Exercise prompt: Check every line of the data for the word "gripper", and copy those that have it.

Recorded information:
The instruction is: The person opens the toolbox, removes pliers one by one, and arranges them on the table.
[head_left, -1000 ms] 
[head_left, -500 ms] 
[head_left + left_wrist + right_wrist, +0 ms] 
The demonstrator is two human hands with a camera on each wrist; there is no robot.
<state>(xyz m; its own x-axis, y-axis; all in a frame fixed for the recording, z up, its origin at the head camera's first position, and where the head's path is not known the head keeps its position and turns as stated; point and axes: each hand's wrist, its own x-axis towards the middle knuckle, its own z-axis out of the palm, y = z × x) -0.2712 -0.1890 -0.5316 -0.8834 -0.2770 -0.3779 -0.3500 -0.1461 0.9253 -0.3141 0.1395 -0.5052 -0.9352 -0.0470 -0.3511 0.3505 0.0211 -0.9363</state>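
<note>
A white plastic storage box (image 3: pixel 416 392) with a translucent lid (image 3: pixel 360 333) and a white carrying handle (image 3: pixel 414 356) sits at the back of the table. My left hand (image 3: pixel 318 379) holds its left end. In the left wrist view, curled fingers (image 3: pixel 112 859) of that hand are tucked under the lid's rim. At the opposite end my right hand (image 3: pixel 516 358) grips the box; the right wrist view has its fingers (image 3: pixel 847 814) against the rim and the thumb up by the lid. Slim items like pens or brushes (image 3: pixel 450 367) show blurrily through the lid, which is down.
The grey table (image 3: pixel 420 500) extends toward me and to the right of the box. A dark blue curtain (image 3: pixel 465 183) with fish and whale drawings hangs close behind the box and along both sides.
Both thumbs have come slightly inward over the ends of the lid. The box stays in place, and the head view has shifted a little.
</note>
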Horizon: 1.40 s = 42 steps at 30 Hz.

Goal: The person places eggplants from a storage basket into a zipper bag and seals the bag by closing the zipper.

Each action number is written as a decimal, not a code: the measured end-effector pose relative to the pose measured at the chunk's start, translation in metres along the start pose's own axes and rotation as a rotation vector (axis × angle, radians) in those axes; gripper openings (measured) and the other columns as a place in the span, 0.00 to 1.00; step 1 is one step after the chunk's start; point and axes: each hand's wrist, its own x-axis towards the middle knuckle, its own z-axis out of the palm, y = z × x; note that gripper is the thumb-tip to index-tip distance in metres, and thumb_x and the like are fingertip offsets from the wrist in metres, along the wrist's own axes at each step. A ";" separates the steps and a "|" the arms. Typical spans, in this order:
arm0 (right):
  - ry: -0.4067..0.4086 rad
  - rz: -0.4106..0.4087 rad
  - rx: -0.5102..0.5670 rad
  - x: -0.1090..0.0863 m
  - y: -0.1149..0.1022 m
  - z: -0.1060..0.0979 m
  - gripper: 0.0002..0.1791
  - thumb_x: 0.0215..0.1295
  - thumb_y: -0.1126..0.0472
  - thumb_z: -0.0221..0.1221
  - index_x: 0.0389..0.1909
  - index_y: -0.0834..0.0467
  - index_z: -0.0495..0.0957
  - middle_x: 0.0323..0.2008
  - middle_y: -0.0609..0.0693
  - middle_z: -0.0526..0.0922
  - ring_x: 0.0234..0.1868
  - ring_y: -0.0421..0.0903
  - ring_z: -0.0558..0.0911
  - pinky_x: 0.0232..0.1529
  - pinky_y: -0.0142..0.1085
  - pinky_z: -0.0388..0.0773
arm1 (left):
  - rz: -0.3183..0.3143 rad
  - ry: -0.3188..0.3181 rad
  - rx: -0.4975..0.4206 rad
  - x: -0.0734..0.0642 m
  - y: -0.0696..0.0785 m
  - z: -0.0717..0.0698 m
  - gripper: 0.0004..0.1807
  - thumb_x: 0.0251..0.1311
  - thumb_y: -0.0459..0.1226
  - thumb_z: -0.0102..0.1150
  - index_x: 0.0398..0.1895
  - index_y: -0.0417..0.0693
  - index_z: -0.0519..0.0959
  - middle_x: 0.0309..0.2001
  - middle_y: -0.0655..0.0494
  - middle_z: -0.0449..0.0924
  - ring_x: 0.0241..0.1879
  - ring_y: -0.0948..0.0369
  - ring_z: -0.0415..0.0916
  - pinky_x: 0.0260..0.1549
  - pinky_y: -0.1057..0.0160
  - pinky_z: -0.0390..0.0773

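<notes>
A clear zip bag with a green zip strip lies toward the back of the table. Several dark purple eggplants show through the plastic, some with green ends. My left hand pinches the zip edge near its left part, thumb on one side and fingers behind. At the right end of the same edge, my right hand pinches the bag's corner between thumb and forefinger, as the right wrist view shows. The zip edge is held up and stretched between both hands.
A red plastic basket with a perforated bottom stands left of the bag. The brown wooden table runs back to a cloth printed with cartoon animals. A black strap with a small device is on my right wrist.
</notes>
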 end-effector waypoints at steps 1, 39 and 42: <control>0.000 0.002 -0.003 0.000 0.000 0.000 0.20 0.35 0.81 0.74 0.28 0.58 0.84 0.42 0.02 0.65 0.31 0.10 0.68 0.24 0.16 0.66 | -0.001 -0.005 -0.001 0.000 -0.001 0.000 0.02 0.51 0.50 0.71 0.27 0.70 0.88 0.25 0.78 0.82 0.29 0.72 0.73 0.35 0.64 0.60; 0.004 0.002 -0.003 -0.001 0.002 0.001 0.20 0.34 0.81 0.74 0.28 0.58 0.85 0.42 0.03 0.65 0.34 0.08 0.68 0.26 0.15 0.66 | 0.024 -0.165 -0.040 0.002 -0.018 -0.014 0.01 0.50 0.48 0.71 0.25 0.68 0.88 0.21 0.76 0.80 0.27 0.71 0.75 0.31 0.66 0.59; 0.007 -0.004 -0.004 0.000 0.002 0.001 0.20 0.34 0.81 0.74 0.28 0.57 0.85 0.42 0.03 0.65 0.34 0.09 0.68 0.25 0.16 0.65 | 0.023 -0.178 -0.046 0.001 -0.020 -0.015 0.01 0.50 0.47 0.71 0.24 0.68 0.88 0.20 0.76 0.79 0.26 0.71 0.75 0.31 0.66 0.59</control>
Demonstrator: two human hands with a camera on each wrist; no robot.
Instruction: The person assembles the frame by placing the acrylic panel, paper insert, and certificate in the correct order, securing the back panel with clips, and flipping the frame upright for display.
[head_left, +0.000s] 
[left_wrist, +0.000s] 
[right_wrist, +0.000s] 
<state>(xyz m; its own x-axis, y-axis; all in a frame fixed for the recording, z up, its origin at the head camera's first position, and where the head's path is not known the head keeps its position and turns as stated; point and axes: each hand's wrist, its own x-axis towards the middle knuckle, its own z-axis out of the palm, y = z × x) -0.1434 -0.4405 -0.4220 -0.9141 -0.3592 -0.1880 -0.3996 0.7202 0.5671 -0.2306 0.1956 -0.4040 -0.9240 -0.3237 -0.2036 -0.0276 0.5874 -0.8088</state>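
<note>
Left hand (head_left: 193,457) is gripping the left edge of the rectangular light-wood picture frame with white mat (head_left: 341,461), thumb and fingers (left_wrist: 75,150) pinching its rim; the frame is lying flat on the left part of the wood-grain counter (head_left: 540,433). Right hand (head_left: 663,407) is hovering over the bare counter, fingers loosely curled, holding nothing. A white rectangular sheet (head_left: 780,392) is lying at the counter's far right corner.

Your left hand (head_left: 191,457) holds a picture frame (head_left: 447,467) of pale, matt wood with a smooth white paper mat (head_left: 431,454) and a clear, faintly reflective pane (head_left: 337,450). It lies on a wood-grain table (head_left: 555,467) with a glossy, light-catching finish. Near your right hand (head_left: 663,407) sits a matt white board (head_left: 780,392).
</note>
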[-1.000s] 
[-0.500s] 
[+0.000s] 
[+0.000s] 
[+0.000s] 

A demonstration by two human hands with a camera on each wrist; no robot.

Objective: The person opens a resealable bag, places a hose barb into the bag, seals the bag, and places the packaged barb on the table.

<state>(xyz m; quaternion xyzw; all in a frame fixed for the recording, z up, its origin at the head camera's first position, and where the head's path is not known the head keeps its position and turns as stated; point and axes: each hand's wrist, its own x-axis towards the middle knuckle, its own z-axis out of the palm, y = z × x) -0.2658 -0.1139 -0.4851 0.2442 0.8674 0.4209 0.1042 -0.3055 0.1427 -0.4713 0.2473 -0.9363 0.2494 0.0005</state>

Answer space:
Each action number is written as a decimal, not a code: the measured end-effector pose relative to the pose measured at the chunk's start, translation in metres along the start pose's own axes and rotation as a rotation vector (axis × angle, radians) in those axes; gripper openings (measured) and the other columns as a place in the span, 0.00 to 1.00; step 1 is one step after the chunk's start; point and axes: each hand's wrist, its own x-axis towards the middle knuckle, its own z-axis out of the palm, y = z × x; note that gripper is the thumb-tip to index-tip distance in metres, and thumb_x and the like are fingertip offsets from the wrist in metres, along the wrist's own axes at each step. A ";" separates the steps and a "|" the arms. Typical spans, in this order:
  - gripper: 0.0002..0.1791
  - gripper: 0.0004..0.1807

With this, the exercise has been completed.